Data follows below. Repeat exactly the lines between the line holding "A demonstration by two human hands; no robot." and the line holding "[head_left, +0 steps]", inclusive, and nothing more; drop pictures.
▬▬▬
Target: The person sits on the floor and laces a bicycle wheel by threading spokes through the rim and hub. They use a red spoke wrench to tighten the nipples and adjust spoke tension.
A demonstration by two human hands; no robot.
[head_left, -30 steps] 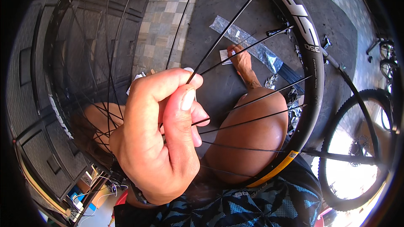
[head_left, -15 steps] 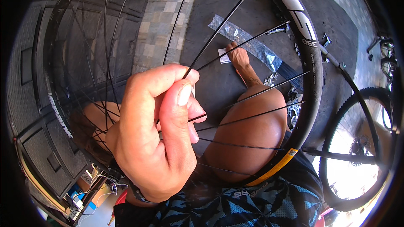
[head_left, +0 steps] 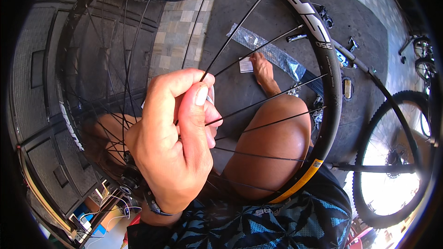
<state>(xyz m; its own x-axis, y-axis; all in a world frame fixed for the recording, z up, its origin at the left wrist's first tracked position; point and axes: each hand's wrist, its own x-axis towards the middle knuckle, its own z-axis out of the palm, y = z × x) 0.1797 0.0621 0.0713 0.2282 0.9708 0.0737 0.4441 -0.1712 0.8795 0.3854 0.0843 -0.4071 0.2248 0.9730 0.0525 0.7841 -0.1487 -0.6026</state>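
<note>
My left hand (head_left: 177, 133), with a dark band at its wrist, pinches a black spoke (head_left: 226, 44) between thumb and forefinger. The other fingers curl behind the thumb among neighbouring spokes. This spoke belongs to a bicycle wheel (head_left: 333, 87) held upright close before me. Its black rim carries white lettering and a yellow-orange sticker (head_left: 300, 182). Beside my wrist the dark hub (head_left: 131, 180) shows in part. No part of my right hand can be seen.
My bare knee (head_left: 277, 143) and foot (head_left: 264, 70) are beyond the spokes. On the dark mat lie a clear plastic sleeve (head_left: 272, 50), a small white paper (head_left: 246, 65) and metal parts. A mountain bike wheel (head_left: 362, 166) stands right; cables (head_left: 110, 198) and a shelf sit lower left.
The wheel's right rim has shifted left in the view, and more of the hub shows beside my wrist. My left hand keeps its pinch on the spoke.
</note>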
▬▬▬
◆ RESPONSE FOR THIS EXERCISE ◆
A demonstration by two human hands; no robot.
[head_left, -30 steps] 
[head_left, -15 steps] 
[head_left, +0 steps] 

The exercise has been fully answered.